Fig. 3 is a schematic diagram of voltage characteristic quantities collected in an embodiment of the present invention.
Fig. 4 is a schematic diagram of current characteristic quantities collected in an embodiment of the present invention.
Detailed Description
The invention is further described below with reference to the drawings and examples.
Taking a single-phase fault of the A phase as an example for specific step description, as shown in fig. 1, a single-phase fault identification and classification method for a low-voltage neutral point ungrounded system comprises the following steps:
1) Classifying single-phase faults of the neutral point ungrounded system: for neutral ungrounded systems, there are only 2 single-phase faults: ground fault and zero fault, regarding the fault-free situation as a fault type, 3 fault types are obtained: no fault exists; zero fault connection; ground fault.
2) Carrying out one-hot coding for various fault types, namely labeling each fault type; the result of the coding is that there is no fault: [1 0 0] Zero fault [ 01 0], ground fault [ 01 ].
3) 3 faults are randomly implemented at the tail end of the phase A, the faults randomly occur at a certain moment in 9 cycles (0.18 s), the data of 9 cycles of phase current and phase voltage of the phase A are recorded, 200 points are collected for each cycle, and 1800 points are collected at one time.
4) And carrying out layer 2, layer 3, layer 4, layer 5 and layer 6 wavelet decomposition on the phase current and phase voltage data, wherein each layer of wavelet decomposition obtains a wavelet decomposition vector and a length vector.
5) And carrying out wavelet reconstruction on the two vectors obtained after each layer of wavelet decomposition to obtain high-frequency components of layers 2, 3, 4 and 5, and obtaining high-frequency and low-frequency components of layer 6, wherein the data length of each high-frequency component and each low-frequency component is 1800.
6) And taking the high-frequency component and the low-frequency component as the identification characteristic of the electric shock signal, and carrying out the normalization of each data characteristic quantity.
The current data has 6 characteristic quantities, the voltage data has 6 characteristic quantities, one piece of current data+voltage data is 3600 x 1, the final obtained characteristic gauge is arranged into a matrix form 1800 x 12, and the corresponding column sequences are respectively: a 6 th layer low frequency component, a 2 nd layer high frequency component, a 3 rd layer high frequency component, a 4 th layer high frequency component, a 5 th layer high frequency component, a 6 th layer low frequency component, a 2 nd layer high frequency component, a 3 rd layer high frequency component, a 4 th layer high frequency component, a 5 th layer high frequency component, a 6 th layer high frequency component of the current.
7) The obtained feature quantity is combined with the corresponding label to carry out random classification, 60% part is used as a training set, 40% part is used as a test set, the test set is input into an XGBoost algorithm in python to carry out generation of a classification model, the model can be understood as a function from a simple aspect, parameters of the function are obtained through training, and therefore a fault identification and classification model is obtained and can be stored in a program in a pkl storage mode.
8) For new fault judgment, collecting phase voltage and phase current data of 9 cycles, extracting characteristic quantity after wavelet decomposition and reconstruction, and then inputting the characteristic quantity into a fault identification and classification model to obtain a fault judgment result: one of 3 fault types, no fault, ground fault, zero fault.
The invention uses XGBoost algorithm to train and generate model, and compared with classical algorithm in other machine learning, the invention has higher accuracy on the same data set, see the table below.
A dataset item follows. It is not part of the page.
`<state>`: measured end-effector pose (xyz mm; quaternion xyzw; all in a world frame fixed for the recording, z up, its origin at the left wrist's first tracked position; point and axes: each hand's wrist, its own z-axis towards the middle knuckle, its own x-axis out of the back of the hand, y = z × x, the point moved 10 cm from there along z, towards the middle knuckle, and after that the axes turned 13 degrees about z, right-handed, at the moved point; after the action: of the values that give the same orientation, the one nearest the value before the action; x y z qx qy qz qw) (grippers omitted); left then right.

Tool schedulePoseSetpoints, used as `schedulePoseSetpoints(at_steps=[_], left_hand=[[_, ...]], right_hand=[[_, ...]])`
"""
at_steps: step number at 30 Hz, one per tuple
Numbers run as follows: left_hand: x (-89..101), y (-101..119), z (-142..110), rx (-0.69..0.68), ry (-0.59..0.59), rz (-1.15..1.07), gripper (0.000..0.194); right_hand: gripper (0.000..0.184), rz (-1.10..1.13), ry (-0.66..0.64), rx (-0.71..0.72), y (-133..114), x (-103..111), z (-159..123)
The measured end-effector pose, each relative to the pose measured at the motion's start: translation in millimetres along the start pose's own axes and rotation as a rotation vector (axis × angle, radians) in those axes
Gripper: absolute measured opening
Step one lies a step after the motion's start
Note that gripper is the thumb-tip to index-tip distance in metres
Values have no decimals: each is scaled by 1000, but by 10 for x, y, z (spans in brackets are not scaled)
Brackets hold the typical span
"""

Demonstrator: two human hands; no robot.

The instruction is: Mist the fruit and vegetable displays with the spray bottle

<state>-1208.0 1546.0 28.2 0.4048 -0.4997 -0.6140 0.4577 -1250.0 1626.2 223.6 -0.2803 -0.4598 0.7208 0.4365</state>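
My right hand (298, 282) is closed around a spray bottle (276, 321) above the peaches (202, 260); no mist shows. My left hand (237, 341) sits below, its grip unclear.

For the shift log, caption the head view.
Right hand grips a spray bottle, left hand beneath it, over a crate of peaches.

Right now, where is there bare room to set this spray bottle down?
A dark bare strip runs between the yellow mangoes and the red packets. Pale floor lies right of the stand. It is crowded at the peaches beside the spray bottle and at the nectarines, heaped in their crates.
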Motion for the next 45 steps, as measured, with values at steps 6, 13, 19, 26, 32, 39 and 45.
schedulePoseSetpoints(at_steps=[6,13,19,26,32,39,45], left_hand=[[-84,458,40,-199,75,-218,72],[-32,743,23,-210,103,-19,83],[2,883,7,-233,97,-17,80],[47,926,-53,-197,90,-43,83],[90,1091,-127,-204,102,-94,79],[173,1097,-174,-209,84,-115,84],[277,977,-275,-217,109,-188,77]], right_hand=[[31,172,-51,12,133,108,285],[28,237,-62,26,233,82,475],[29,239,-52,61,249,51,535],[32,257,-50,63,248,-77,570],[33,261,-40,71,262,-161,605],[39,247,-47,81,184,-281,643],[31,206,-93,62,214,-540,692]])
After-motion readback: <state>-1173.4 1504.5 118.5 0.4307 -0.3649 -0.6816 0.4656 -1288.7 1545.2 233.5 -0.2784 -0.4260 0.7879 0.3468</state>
The effectiveness of the method employed is illustrated.
Definition of accuracy: the number of samples/the number of all samples of the predictive label is the same as the normal label.
Claims (6)
1. A single-phase fault identification and classification method for a low-voltage neutral point ungrounded system comprises the following steps:
1) Classifying single-phase faults of a neutral point ungrounded system to obtain 3 fault types;
2) Carrying out one-hot coding for various fault types, namely labeling each fault type;
3) 3 faults are implemented at the tail end of a certain phase line at random, the faults occur at a certain moment in 9 cycles at random, and the data of 9 cycles of the phase current and the phase voltage of the phase are recorded;
4) Carrying out wavelet decomposition on phase current and phase voltage data in layers 2, 3, 4, 5 and 6, wherein each layer of wavelet decomposition obtains a wavelet decomposition vector and a length vector;
5) Carrying out wavelet reconstruction on the two vectors obtained after each layer of wavelet decomposition to obtain high-frequency components of layers 2, 3, 4 and 5 and high-frequency and low-frequency components of layer 6;
6) Taking the high-frequency component and the low-frequency component as the identification characteristic of the electric shock signal, and carrying out the normalization of each data characteristic quantity;
7) Randomly classifying the obtained characteristic quantity in combination with the corresponding label, wherein 60% of the characteristic quantity is used as a training set, 40% of the characteristic quantity is used as a test set, the data of the training set and the corresponding label are used as the input of an XGBoost algorithm, and a model is obtained through training of the algorithm, so that a fault recognition and classification model is obtained;
8) For new fault judgment, collecting phase voltage and phase current data of 9 cycles, extracting characteristic quantity after wavelet decomposition and reconstruction, and then inputting the characteristic quantity into a fault identification and classification model to obtain a fault judgment result: one of 3 fault types, no fault, ground fault, zero fault.
2. The method for identifying and classifying single-phase faults of a low-voltage neutral point ungrounded system according to claim 1, wherein in the step 1), for a neutral point ungrounded system, there are only 2 single-phase faults: ground fault and zero fault, regarding the fault-free situation as a fault type, 3 fault types are obtained: no fault exists; zero fault connection; ground fault.
3. The method for identifying and classifying single-phase faults of a low-voltage neutral point ungrounded system according to claim 1, wherein in the step 2), the result of performing one-hot coding on the fault type is that no fault exists: [1 0 0] Zero fault [ 01 0], ground fault [ 01 ].
4. The method for identifying and classifying single-phase faults of a low-voltage neutral point ungrounded system according to claim 1, wherein in the step 3), 200 points are collected for each cycle, and 1800 points are collected at a time.
5. The method for single-phase fault identification and classification of a low-voltage neutral point ungrounded system according to claim 1, wherein in step 5), the data length of each of the high-frequency component and the low-frequency component is 1800.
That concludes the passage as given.